Reprise de “A Viagem”: historiadora comenta interesse pelo espiritismo
“É um tema que já mereceu estudos acadêmicos aprofundados. Ele comprova que ainda resistimos a um mundo totalmente materialista e laico"

Não importa quantas vezes for reprisada, a novela “A Viagem” é sempre um sucesso, como na volta ao “Vale a pena ver de novo”, nessa segunda (12/05), na TV Globo, com 17,3 de média e 19,2 de pico, melhor estreia para o horário desde 2023. Guilherme Fontes, o personagem Alexandre Toledo (que morre no início, sendo o ponto de partida para uma trama de obsessão, vingança e contatos com o plano espiritual), disse no “Encontro”, nesta terça (13/05), que pretende dirigir um “spin-off” da trama, um trabalho derivado de uma produção que expande o universo da original. “Eu acho que chegou a hora de avançar nas histórias desse personagem.
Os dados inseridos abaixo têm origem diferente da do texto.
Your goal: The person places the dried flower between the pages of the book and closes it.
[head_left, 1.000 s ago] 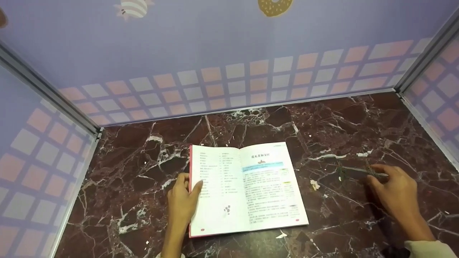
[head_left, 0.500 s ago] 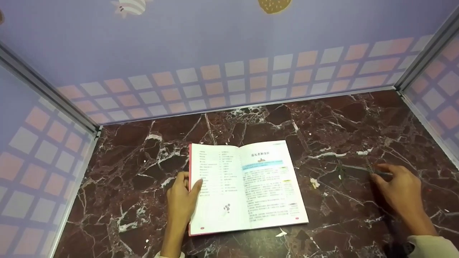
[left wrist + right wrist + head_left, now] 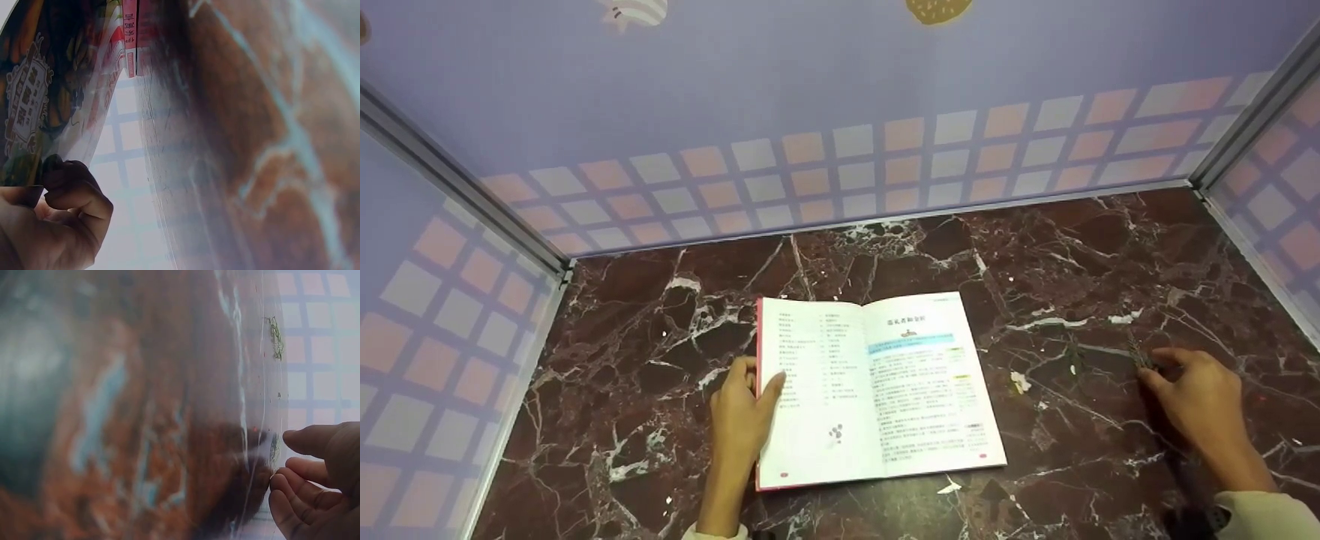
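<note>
An open book (image 3: 877, 397) with a red cover edge lies on the dark marble-patterned table. Its left edge is gripped by my left hand (image 3: 742, 409), thumb on the page. From the left wrist view, the fingers of that hand (image 3: 62, 219) curl against the lower edge of the illustrated cover (image 3: 34, 95). To the right of the book, my right hand (image 3: 1200, 390) rests low over the table beside a small green sprig (image 3: 1135, 349). The right wrist view has its thumb and fingers apart, with the sprig (image 3: 275, 447) just beyond the tips.
Another green sprig (image 3: 1072, 356) lies between the book and the right hand. A pale crumpled scrap (image 3: 1019, 382) sits near the book's right edge, and a white scrap (image 3: 949, 487) below it. Purple checked panels (image 3: 840, 172) enclose the table at the back and sides.
My right hand has drawn slightly to the right, its fingertips parting from the sprig, which stays on the table. The left hand and the book have not visibly moved.
</note>
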Tool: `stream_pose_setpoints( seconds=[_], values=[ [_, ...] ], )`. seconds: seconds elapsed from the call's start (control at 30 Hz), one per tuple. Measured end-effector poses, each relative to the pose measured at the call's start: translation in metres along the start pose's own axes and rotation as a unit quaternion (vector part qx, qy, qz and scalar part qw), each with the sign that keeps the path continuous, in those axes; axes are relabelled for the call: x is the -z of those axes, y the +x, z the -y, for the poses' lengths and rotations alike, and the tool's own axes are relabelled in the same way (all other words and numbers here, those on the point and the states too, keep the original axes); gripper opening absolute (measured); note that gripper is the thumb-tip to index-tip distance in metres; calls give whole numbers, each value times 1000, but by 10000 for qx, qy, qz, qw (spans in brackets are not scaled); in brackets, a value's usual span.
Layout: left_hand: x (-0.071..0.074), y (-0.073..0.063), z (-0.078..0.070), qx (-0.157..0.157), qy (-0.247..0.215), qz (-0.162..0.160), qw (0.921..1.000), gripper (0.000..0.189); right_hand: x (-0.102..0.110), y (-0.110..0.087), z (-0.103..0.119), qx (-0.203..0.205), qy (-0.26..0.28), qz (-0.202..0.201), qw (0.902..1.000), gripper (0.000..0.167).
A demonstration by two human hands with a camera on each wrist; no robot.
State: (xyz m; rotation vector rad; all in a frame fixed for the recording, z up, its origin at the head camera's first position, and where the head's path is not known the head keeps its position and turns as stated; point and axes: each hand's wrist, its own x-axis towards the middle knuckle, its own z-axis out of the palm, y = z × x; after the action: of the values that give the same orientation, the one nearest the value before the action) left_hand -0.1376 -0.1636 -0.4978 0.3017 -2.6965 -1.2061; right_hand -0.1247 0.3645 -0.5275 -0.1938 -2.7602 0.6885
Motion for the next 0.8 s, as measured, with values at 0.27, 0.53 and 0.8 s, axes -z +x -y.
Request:
stream_pose_setpoints(
  seconds=[0.27, 0.53, 0.8],
  values=[
    [0, 0, 0, 41, 42, 47, 10000, 31, -2, -1, 0, -54, 45, 237, 9997, 21],
    [0, 0, -1, 29, 8, 11, 10000, 30, -1, 0, 2, -102, 30, 230, 9997, 17],
    [1, 0, -1, 76, 9, 5, 10000, 29, 1, 2, 2, -101, -6, 197, 9998, 13]
  ],
)
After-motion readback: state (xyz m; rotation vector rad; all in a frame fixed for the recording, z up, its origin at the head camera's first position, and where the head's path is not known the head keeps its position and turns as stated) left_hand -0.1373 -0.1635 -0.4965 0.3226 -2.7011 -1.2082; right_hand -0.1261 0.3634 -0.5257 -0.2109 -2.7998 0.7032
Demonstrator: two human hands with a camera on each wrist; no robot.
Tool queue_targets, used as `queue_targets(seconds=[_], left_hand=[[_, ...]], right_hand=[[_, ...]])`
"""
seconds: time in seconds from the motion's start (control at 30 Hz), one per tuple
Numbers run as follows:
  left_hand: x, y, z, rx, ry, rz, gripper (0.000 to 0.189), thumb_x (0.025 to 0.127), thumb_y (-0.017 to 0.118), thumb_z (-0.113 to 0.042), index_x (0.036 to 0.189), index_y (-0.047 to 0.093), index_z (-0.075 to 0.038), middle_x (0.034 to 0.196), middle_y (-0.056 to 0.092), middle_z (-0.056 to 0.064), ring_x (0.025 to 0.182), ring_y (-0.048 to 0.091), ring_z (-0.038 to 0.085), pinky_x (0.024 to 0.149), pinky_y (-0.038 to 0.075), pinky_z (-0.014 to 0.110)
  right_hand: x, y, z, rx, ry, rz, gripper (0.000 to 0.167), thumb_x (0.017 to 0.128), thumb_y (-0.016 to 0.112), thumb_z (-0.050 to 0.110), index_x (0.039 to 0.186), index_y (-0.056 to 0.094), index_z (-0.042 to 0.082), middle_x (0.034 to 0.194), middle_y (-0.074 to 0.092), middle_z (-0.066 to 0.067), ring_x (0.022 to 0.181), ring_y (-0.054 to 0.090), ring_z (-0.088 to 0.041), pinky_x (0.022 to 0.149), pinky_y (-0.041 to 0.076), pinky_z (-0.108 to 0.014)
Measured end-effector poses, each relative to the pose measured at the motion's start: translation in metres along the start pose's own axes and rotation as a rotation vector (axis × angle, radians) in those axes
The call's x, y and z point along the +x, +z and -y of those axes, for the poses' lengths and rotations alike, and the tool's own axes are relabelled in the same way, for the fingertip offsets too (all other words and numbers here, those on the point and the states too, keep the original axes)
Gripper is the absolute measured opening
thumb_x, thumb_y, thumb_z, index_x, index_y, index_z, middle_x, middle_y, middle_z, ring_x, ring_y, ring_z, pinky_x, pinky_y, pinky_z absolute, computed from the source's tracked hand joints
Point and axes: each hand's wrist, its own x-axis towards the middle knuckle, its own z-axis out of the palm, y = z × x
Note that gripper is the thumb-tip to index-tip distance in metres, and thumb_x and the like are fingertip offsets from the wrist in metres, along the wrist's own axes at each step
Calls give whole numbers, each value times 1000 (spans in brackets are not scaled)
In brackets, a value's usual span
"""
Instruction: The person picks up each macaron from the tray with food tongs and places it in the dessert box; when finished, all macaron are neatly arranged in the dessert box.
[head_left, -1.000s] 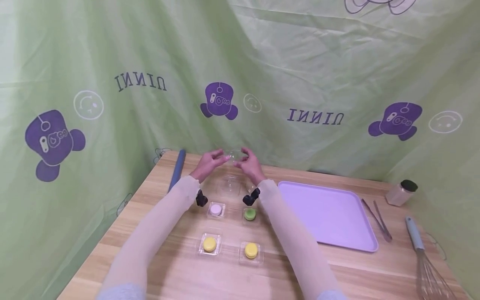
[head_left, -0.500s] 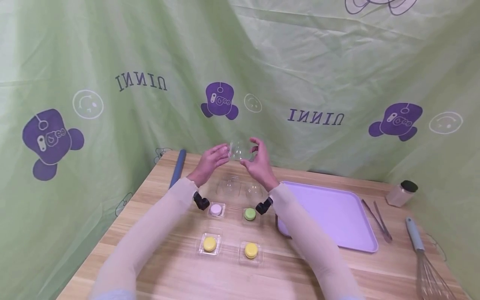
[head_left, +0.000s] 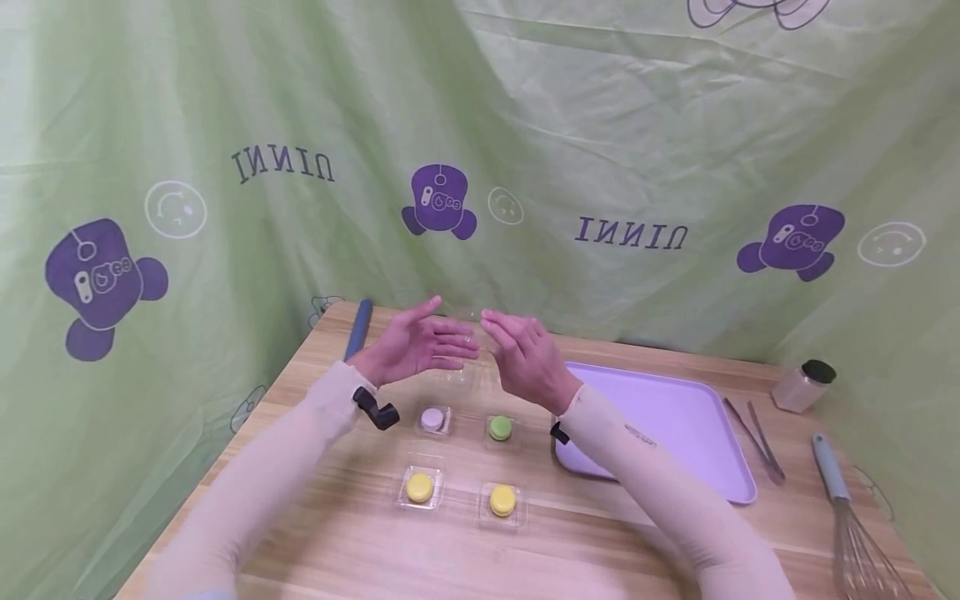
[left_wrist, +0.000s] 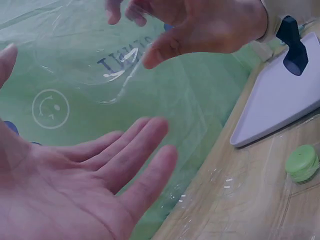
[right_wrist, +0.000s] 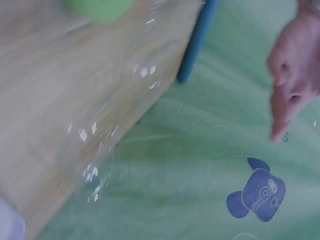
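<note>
My right hand (head_left: 528, 358) pinches a clear plastic cover (left_wrist: 120, 75) by its edge, thumb on one side and fingers on the other. Only the cover's glints and rim show well. My left hand (head_left: 420, 342) faces it with fingers straight and spread, holding nothing. Nearer my body lie a lilac macaron (head_left: 432, 419), a green macaron (head_left: 500, 428), a left yellow macaron (head_left: 419, 487) and a right yellow macaron (head_left: 502, 501), each in a small clear tray. The right wrist view shows the left hand, but not the right.
Clear plastic pieces (right_wrist: 90, 132) stand on the table beneath the hands. A lilac tray (head_left: 652, 429) lies at the right, with tongs (head_left: 756, 442), a dark-lidded jar (head_left: 802, 387) and a whisk (head_left: 843, 508) beyond. A blue rod (head_left: 359, 329) lies back left; green cloth (head_left: 570, 292) hangs behind.
Both hands held the clear cover close together. The left hand has let go, spread its fingers and drawn back left; the right hand has moved right, then turned over and lowered with the cover.
</note>
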Motion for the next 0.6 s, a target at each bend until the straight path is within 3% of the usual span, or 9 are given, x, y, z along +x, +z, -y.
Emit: queue_targets(seconds=[0.1,0.2,0.37,0.47,0.6], left_hand=[[-5,3,1,38,-20,81,81,107,22,-56,152,31,11,146,54,28,130,61,32,113,51,42],[-6,6,1,50,-28,149,71,109,22,-47,145,42,11,136,63,22,124,65,29,111,52,41],[-5,7,3,80,-8,265,56,108,36,-40,136,54,4,128,70,15,121,67,26,112,51,41],[-3,6,4,106,6,300,54,105,45,-41,135,56,2,128,70,14,120,67,25,114,49,42],[-2,6,4,129,3,295,53,103,49,-39,132,57,3,125,71,15,118,68,26,114,50,42]], right_hand=[[-4,-5,3,-56,-104,9,37,91,54,3,128,54,0,131,62,-12,107,64,-24,82,54,-32],[-9,-9,5,-78,-167,16,39,89,52,2,128,56,3,131,63,-9,110,64,-22,83,53,-31],[-10,-11,7,-76,-214,20,42,87,50,2,129,56,5,132,63,-7,112,63,-20,85,53,-30],[-10,-12,7,-60,-223,19,41,88,50,3,128,56,6,132,63,-7,112,63,-21,86,55,-31],[-11,-11,7,-42,-232,28,39,90,51,4,129,56,6,132,62,-7,113,63,-21,87,56,-32]])
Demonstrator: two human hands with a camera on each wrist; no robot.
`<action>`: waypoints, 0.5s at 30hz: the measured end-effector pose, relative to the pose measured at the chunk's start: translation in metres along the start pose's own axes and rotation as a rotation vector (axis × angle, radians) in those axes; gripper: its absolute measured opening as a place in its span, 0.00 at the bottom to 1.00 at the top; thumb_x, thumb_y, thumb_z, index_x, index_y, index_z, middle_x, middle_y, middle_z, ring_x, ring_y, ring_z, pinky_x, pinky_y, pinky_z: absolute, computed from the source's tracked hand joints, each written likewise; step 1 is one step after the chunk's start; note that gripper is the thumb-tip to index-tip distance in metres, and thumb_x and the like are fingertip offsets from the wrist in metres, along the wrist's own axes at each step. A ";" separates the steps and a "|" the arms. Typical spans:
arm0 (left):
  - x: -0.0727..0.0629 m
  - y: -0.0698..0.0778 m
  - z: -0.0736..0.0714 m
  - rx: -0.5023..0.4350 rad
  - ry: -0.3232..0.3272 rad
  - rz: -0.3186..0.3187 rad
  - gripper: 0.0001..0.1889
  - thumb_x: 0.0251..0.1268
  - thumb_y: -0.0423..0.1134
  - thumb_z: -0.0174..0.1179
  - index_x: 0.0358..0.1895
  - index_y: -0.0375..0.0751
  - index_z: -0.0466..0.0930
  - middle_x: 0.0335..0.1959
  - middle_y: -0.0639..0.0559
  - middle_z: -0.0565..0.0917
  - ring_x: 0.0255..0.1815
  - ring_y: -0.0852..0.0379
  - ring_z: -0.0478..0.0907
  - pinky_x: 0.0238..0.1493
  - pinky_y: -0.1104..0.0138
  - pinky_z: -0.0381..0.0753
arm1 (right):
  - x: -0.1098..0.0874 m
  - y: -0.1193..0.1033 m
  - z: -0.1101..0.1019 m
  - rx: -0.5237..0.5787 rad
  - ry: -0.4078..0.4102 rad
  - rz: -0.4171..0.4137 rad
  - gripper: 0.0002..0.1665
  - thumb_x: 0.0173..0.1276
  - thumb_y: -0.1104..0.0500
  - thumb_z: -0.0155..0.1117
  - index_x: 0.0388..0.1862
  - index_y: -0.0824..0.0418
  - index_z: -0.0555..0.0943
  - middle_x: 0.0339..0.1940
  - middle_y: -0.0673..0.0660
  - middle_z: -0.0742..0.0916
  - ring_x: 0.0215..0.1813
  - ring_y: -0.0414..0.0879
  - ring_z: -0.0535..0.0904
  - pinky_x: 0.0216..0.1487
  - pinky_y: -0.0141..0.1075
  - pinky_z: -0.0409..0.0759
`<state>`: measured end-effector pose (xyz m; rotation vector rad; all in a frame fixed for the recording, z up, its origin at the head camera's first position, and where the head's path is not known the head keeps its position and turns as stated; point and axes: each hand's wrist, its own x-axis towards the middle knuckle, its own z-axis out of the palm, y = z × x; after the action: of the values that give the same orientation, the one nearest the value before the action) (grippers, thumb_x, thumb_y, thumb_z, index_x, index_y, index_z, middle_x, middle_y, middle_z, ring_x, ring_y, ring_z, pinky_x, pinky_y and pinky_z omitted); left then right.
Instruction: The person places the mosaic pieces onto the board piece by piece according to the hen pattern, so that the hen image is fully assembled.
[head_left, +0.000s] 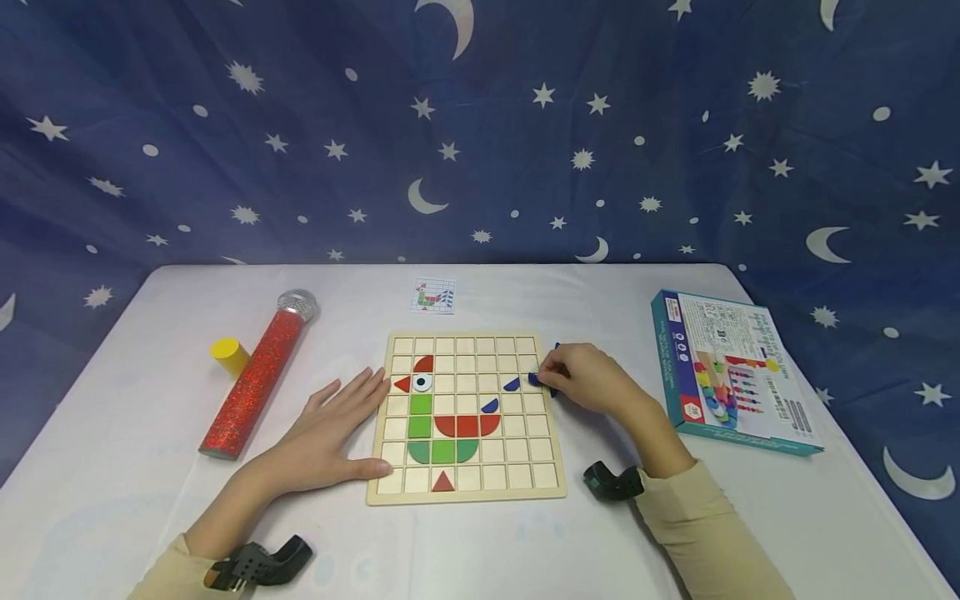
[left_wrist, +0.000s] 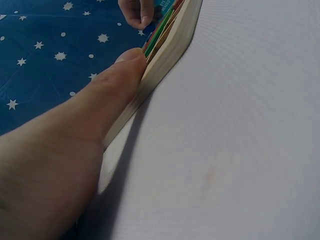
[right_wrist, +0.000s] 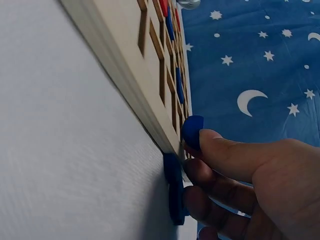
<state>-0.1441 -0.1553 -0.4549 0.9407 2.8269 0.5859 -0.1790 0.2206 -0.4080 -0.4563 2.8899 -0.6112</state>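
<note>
A wooden grid board (head_left: 467,497) lies on the white table with red and green pieces and a round eye piece (head_left: 422,382) in a bird-like shape. Two blue pieces (head_left: 512,384) sit in cells on its right half. My left hand (head_left: 318,437) rests with spread fingers at the board's left edge, the thumb (left_wrist: 131,60) touching the rim. Between thumb and fingers my right hand (head_left: 592,379) pinches a blue rounded piece (right_wrist: 192,132) over the right edge. More blue pieces (right_wrist: 175,195) lie against the board there, partly hidden by the fingers.
Behind the board lies a small pattern card (head_left: 432,297). A red glittery microphone (head_left: 258,375) and a yellow cylinder (head_left: 229,356) are on the left. To the right lies a teal-edged box (head_left: 738,371). A starry blue cloth (head_left: 480,192) hangs at the back.
</note>
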 end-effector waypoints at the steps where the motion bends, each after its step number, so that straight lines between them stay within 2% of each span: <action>1: 0.000 0.000 0.000 -0.001 -0.002 -0.001 0.56 0.48 0.75 0.56 0.75 0.43 0.50 0.78 0.50 0.49 0.79 0.47 0.42 0.74 0.47 0.39 | 0.000 -0.001 0.001 0.001 -0.001 0.001 0.07 0.67 0.54 0.63 0.34 0.56 0.84 0.23 0.45 0.83 0.27 0.38 0.73 0.31 0.33 0.74; 15: 0.000 0.000 0.000 -0.003 -0.005 -0.004 0.56 0.48 0.75 0.56 0.75 0.43 0.50 0.78 0.50 0.49 0.79 0.47 0.42 0.73 0.47 0.39 | 0.001 -0.007 0.006 -0.021 0.021 0.020 0.09 0.65 0.51 0.64 0.28 0.53 0.82 0.22 0.45 0.80 0.26 0.39 0.72 0.30 0.32 0.71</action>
<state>-0.1441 -0.1550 -0.4546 0.9339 2.8218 0.5863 -0.1770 0.2125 -0.4105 -0.4253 2.9197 -0.5869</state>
Estou muito animado”, disse ele.
Novelas com temática espírita sempre deram boa audiência, tanto que “A Viagem”, de 1994, foi exibida seis vezes somando TV aberta e fechada, uma das mais simbólicas da TV brasileira, escrita por Ivani Ribeiro, com temas como vida depois da morte, reencarnação e justiça espiritual.
Outras produções que tratavam do tema foram “Alma Gêmea” (2005), “Páginas da Vida” (2006), “Amor Eterno Amor” (2012), “Além do Tempo” (2015), “Escrito nas Estrelas” (2010), “Espelho da Vida” (2018) e “Alto Astral” (2014).
A coluna falou com a historiadora Mary Del Priore, que lançou o livro “Do outro lado – A História do sobrenatural e do espiritismo” (editora Planeta), em 2014, com ênfase no espiritismo kardecista e sua rápida assimilação no Brasil.
“O Brasil é o país mais espírita do mundo e o espiritismo, ao chegar ao país, em meados do século XIX, vai envolver autoridades, médicos, padres numa febre que misturava crenças no além com a chegada da tecnologia, sobretudo da telegrafia e do telefone. Foi um momento também de epidemias deixando mortos nas vias públicas. A proximidade com a morte e o morrer ampliou a sensibilidade para o tema”, diz ela.
E segue: “O passado sincrético de nossa população, misturando brancos, pretos e índios também alimentava a crença nas almas. Acreditava-se que quando morriam, as pessoas continuavam ‘vivas’ nos túmulos à espera da ressurreição e do Juízo Final. E que na forma de ‘almas’ vinham dar recados, fazer justiça ou zelar pelos familiares. Entre índios enterravam-se os mortos debaixo da rede onde se dormia. E os afrodescendentes sempre consideraram a presença dos ancestrais encarnados na descendência de cada pessoa. Então, esta familiaridade com o outro lado, sempre existiu em nossa sociedade mestiça. Foi amplificada e ganhou foros de ciência graças ao Kardecismo”.
Mary escreveu o livro porque durante anos, a cada nova biografia que ela lançava, recebia cumprimentos de espíritas que vinham perguntar se ela “ouvia ou via”.
“Penso que é um tema de grande importância que já mereceu estudos acadêmicos aprofundados. Ele comprova que ainda resistimos a um mundo totalmente materialista e laico. O Brasil sempre foi uma encruzilhada de religiões onde cada um acredita no que bem lhe servir”, finaliza.